Supplied data:

------------------------------

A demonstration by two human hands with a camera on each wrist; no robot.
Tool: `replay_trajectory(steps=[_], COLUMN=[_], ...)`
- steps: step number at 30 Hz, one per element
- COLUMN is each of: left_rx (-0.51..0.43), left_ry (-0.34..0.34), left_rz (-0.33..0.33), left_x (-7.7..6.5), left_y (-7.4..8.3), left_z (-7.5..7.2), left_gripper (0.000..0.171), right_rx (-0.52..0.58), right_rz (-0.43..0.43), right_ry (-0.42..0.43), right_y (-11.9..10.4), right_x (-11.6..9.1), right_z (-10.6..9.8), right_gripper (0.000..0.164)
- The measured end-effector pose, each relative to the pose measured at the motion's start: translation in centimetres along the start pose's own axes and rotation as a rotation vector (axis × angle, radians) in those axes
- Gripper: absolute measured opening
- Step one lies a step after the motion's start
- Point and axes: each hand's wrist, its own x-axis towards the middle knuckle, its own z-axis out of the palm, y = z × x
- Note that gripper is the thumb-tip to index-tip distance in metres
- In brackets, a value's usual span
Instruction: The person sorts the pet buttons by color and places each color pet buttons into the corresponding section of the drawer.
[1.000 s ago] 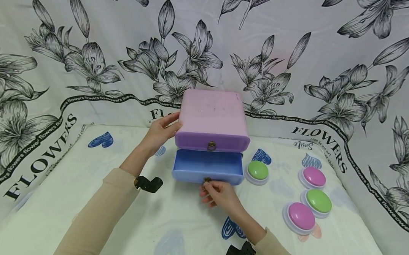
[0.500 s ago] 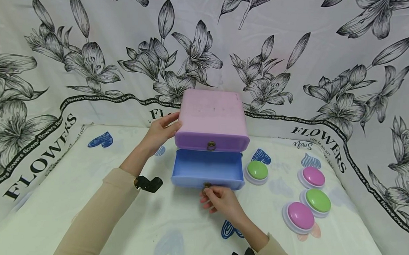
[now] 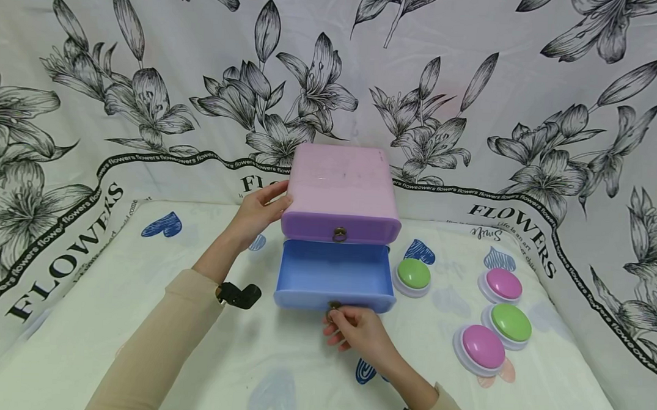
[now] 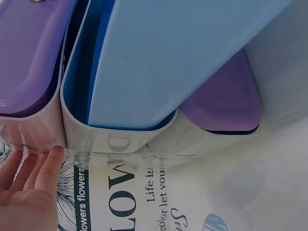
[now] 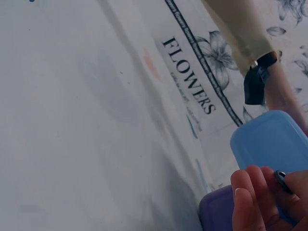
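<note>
A small drawer unit with a pink top [image 3: 340, 178] stands near the middle of the cloth. Its upper purple drawer [image 3: 305, 227] is closed, while the blue drawer [image 3: 305, 300] below is pulled far out, with nothing seen inside. Another purple drawer [image 4: 228, 96] shows under the blue one in the left wrist view. My left hand [image 3: 256, 217] rests its extended fingers against the unit's left side, at the upper tier. Thumb and index finger of my right hand [image 3: 364, 332] pinch the blue drawer's small metal ring pull [image 5: 283, 182]; the other fingers curl loosely.
Right of the drawer sits a green dome button [image 3: 413, 273] on a white base. Farther right are a pink dome button [image 3: 504, 283], another green one [image 3: 512, 322] and a nearer pink one [image 3: 484, 346]. A flower-printed cloth [image 3: 231, 42] hangs behind the unit.
The blue drawer has slid farther out toward me, my right hand moving back with its ring pull. My left hand has stayed against the unit's side.
</note>
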Motion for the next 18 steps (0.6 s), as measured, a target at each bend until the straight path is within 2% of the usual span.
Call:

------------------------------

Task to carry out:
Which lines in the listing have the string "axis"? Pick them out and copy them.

Response to this task:
- The measured end-effector pose, each relative to the pose measured at the motion's start: translation in centimetres along the start pose's own axes and rotation as a rotation vector (axis × angle, radians) in those axes
- Point and axes: each hand's wrist, its own x-axis towards the middle knuckle, its own z-axis out of the palm, y = z × x

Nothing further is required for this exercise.